Agora eu te pergunto, se o salário do profissional que levou conhecimento e valores para nós e nossos filhos é uma vergonha (professores), você acredita que uma pessoa que tem a responsabilidade de preparar a comida que alimenta você e toda sua família, ganha bem? A moda da gastronomia não fez questão de trazer nas capas de revista, as madrugadas em que os cozinheiros depois de um dia inteiro de trabalho, lavam toda a cozinha (chão, fornos, fogões, coifas…), as jornadas duplas nos finais de semanas e feriados, os ferimentos e problemas de saúde decorrentes da profissão…
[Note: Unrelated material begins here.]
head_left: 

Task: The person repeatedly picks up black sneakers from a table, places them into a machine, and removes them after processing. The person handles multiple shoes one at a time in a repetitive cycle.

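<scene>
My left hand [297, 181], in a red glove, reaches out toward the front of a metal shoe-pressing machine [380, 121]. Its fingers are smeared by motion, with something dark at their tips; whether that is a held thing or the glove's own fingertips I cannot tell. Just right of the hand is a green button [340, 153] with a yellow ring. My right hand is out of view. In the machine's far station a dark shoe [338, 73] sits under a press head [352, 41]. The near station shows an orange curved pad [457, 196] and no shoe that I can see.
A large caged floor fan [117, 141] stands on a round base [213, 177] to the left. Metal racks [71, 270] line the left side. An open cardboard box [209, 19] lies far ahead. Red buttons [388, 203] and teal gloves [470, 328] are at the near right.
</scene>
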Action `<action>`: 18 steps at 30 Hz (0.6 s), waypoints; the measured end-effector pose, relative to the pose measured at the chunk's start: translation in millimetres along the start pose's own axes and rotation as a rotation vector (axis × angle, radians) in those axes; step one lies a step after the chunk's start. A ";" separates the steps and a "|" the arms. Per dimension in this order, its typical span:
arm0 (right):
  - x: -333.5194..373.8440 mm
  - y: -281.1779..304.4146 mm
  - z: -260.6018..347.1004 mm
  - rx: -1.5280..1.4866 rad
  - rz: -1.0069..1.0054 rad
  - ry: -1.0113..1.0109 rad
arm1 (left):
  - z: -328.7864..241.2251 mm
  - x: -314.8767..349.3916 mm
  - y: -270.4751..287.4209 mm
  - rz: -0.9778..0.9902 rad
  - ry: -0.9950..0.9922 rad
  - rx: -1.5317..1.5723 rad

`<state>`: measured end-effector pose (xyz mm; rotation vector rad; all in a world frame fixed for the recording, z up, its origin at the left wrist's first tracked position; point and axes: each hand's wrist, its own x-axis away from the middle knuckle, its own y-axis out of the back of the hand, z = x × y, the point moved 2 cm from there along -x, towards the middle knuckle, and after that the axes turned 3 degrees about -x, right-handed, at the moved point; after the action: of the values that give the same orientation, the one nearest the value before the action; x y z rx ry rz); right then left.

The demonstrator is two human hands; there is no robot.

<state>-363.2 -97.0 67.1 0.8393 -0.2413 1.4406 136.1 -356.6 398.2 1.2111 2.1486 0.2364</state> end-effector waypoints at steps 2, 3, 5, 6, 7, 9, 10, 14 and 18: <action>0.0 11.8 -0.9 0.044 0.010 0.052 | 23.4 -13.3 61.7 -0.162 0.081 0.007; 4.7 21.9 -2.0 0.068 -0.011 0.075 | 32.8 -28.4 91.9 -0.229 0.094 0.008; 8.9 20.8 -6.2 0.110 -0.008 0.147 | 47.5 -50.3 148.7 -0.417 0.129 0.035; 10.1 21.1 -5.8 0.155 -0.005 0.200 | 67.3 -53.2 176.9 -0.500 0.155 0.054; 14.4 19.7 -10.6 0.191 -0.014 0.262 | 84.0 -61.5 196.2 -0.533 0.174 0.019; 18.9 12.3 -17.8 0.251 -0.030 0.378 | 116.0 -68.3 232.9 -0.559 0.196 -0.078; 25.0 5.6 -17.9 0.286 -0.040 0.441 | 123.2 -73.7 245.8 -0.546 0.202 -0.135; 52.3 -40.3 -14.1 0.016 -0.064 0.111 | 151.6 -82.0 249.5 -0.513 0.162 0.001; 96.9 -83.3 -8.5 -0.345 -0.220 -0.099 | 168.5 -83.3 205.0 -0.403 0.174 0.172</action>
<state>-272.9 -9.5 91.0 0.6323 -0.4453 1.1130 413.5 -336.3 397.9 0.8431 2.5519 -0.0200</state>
Mas antes que você pense em responder, eu te adianto que nós, cozinheiros, escolhemos sim por tudo isso. Motivados por uma paixão pela comida, que só quem possui, entende. Só não escolhemos pelo fruto deste trabalho no final do mês, no formato de contracheques magros e cheios de descontos governamentais… Mas ainda acreditamos no que fazemos. Acreditamos na gastronomia nacional, acreditamos em tudo que o Brasil representa e representará no mercado nacional e mundial. Somos um país de uma pluralidade cultural e ao mesmo tempo uma identidade tão marcante, que nosso futuro está fadado ao sucesso, só gostaríamos que este sucesso fosse para todos.
GUSTAVO GUTERMAN
Graduado em Gastronomia no Centro de Formação Internacional Alain Ducasse e pós graduado em Segurança de Alimentos pelo SENAC SP.